La imponente presencia del lince ibérico bajo la luna llena de enero
🎥 © Carlos de Hita
La lincesa Nigeria. (📸 © Carlos de Hita)
La presencia del zorro es incompatible con la del autor de unos maullidos secos, desgarrados, que cruzan la oscuridad. Emitidos por el mismo merodeador que un rato antes sembraba la alarma a su paso
Este es el relato de una noche de helada a la espera del lince. No vemos nada, pero el sonido nos cuenta, paso a paso, lo que está sucediendo y quiénes son los protagonistas.
Anticiclón de invierno. Algunas nubes, estratos muy altos que se recortan contra el cielo rojizo. No se mueve ni una gota de aire. Atardece y la temperatura se desploma.
Carreras por el monte, el grito de algún venado, roturas de ramas, reclamos de rabilargos a la huida. Cacareos y aleteos rápidos de perdices, un zumbido —brrrrr— apresurado. Señales de alarma que dibujan el camino seguido por un merodeador. Como una línea trazada en un mapa.
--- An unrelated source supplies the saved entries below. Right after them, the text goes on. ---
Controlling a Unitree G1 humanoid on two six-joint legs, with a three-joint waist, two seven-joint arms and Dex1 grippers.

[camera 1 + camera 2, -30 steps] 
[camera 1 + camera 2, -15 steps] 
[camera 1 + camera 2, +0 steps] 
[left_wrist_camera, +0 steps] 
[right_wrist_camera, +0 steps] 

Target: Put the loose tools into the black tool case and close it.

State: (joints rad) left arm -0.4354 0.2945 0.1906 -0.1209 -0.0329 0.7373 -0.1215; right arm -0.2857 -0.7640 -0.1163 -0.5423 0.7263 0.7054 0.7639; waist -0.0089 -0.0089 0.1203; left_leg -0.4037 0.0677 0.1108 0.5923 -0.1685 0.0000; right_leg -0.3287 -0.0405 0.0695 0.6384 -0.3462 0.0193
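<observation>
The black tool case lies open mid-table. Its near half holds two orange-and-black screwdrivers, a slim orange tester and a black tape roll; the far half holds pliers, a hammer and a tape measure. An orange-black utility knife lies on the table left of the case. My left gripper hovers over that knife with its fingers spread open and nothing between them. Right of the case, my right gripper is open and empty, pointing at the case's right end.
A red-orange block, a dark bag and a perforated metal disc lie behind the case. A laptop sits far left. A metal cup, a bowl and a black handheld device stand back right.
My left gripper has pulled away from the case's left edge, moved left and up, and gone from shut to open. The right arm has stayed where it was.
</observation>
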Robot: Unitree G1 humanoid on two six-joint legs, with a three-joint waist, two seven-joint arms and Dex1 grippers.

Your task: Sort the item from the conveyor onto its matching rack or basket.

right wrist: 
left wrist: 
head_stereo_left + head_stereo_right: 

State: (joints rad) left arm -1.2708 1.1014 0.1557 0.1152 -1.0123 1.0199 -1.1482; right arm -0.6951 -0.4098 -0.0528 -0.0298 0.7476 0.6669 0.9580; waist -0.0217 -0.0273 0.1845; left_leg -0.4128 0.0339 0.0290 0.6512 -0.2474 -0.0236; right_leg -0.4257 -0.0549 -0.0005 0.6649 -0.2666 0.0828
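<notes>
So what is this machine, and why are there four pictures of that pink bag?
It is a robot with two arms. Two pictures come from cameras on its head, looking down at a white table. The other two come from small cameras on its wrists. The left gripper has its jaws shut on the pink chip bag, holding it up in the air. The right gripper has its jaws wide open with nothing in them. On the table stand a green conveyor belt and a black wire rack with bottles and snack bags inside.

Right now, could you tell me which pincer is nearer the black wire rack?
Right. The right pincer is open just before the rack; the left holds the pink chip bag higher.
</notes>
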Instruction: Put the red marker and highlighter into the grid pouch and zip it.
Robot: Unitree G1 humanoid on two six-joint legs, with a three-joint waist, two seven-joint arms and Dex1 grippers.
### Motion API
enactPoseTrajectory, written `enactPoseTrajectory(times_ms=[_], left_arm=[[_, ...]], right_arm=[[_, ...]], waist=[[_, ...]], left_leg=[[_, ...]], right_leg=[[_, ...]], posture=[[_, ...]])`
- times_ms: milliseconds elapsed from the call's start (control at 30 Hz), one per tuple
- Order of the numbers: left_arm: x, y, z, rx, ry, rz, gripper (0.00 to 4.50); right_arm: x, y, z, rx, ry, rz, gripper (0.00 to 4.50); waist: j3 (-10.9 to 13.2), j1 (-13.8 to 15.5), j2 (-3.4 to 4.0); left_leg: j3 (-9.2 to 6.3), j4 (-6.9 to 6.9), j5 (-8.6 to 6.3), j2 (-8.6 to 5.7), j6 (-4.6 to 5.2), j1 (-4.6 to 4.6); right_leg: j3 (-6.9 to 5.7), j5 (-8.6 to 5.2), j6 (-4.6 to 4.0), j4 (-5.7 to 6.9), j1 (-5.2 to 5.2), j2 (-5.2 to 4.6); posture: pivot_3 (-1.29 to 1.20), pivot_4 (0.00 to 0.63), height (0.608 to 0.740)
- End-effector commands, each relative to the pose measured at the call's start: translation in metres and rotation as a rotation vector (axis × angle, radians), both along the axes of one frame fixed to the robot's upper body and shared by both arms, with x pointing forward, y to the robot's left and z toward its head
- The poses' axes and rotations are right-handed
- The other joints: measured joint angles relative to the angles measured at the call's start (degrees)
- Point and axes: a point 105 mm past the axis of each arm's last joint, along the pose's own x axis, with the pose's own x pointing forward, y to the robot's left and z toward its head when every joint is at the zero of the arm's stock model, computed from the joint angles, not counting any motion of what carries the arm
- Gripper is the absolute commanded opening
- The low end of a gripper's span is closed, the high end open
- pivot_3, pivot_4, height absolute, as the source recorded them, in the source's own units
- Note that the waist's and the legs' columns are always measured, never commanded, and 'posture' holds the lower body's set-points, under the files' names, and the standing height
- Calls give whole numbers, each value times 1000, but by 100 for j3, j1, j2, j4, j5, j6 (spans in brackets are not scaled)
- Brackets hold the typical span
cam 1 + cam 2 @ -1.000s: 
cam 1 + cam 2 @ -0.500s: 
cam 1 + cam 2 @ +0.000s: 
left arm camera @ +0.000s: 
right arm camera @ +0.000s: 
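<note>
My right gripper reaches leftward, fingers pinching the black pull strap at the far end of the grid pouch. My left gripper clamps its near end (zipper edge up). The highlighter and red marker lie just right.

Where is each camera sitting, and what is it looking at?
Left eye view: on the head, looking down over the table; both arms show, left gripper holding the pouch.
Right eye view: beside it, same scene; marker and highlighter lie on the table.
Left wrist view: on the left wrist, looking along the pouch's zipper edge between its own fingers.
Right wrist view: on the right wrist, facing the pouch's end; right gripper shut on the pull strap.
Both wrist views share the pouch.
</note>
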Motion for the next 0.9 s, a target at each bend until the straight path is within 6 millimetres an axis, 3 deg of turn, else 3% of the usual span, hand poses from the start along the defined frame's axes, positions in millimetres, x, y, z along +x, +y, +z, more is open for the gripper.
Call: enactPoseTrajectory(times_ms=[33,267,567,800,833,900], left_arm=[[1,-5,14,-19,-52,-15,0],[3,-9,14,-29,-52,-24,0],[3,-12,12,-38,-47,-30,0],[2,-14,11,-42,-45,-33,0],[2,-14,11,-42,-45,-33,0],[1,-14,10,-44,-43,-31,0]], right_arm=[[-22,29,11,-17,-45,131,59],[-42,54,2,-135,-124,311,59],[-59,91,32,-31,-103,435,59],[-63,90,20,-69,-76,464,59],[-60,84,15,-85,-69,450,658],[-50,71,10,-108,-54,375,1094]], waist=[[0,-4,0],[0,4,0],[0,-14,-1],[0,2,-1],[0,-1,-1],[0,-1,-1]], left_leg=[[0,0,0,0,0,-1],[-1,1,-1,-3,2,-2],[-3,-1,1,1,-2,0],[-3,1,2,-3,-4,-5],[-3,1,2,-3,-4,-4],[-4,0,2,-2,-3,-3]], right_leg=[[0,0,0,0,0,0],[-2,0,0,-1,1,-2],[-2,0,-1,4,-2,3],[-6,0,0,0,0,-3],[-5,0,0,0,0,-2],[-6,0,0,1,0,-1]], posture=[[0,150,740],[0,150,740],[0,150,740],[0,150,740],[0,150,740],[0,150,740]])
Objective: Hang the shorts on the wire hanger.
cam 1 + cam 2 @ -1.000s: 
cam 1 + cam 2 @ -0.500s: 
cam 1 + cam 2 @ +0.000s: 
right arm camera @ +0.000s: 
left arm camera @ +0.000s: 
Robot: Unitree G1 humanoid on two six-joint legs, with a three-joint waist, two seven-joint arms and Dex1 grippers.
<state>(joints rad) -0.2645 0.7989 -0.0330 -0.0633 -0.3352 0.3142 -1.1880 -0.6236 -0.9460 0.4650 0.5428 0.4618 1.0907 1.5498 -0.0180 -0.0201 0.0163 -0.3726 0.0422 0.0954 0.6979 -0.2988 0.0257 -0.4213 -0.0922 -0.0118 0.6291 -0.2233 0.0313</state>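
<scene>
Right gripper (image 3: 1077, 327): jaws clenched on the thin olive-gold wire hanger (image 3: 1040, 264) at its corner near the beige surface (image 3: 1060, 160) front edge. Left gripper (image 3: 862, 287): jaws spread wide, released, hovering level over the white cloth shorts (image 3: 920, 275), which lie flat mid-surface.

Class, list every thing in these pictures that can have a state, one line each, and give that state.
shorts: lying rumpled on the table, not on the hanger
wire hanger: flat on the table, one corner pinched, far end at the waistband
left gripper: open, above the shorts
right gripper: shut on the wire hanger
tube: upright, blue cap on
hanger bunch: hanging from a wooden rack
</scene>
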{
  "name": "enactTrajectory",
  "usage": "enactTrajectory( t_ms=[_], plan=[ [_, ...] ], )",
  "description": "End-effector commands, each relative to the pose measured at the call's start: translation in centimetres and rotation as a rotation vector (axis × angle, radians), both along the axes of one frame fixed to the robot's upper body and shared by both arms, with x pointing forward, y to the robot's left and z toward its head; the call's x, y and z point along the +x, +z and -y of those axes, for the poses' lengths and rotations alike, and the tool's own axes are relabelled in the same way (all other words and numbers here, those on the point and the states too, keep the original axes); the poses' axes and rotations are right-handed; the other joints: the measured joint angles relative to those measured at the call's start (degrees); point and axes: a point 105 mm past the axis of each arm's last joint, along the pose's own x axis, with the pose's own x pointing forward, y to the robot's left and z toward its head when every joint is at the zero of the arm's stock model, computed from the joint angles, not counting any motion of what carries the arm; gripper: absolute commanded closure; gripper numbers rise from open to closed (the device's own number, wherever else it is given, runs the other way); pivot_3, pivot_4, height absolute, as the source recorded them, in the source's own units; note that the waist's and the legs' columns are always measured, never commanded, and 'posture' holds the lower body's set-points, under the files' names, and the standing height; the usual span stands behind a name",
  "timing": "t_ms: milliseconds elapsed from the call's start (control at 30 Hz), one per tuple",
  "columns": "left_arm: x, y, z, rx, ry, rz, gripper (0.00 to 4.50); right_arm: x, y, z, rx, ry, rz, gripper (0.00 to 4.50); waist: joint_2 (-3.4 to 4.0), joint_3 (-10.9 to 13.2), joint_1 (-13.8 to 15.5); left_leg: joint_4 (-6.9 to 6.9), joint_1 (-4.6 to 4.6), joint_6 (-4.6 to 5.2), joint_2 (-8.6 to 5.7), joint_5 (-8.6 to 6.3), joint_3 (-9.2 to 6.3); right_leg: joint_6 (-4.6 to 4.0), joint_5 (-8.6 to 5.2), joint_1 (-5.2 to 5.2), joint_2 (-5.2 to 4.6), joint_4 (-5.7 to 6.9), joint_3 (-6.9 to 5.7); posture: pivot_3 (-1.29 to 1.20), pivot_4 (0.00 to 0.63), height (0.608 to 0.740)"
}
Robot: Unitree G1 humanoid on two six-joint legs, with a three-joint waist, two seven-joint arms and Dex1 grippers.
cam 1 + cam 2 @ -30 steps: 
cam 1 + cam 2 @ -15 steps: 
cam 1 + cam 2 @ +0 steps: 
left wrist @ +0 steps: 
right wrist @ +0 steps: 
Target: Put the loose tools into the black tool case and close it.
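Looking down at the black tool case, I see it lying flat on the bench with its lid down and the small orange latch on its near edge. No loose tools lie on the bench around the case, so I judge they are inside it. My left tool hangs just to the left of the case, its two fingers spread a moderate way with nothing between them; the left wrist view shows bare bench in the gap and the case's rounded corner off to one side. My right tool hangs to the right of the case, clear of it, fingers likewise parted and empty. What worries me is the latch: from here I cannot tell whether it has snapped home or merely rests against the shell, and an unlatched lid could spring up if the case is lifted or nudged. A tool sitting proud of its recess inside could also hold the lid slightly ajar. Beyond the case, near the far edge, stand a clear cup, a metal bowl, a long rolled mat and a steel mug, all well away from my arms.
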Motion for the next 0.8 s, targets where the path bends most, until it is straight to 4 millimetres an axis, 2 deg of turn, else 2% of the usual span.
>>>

Noche cerrada. Frío inapelable bajo la luna llena de enero, la luna de hielo. Comienza la hora de los búhos reales. Cuatro, cinco, hasta seis ejemplares llaman desde todas las esquinas del monte. Lejos, el ladrido de un zorro suena como una interrogación. Y eso es raro, porque la presencia del zorro es incompatible con la del autor de unos maullidos secos, desgarrados, que cruzan la oscuridad. Emitidos por el mismo merodeador que un rato antes sembraba la alarma a su paso.
En la alta noche, en la hora más fría del año, el lince ibérico está en celo.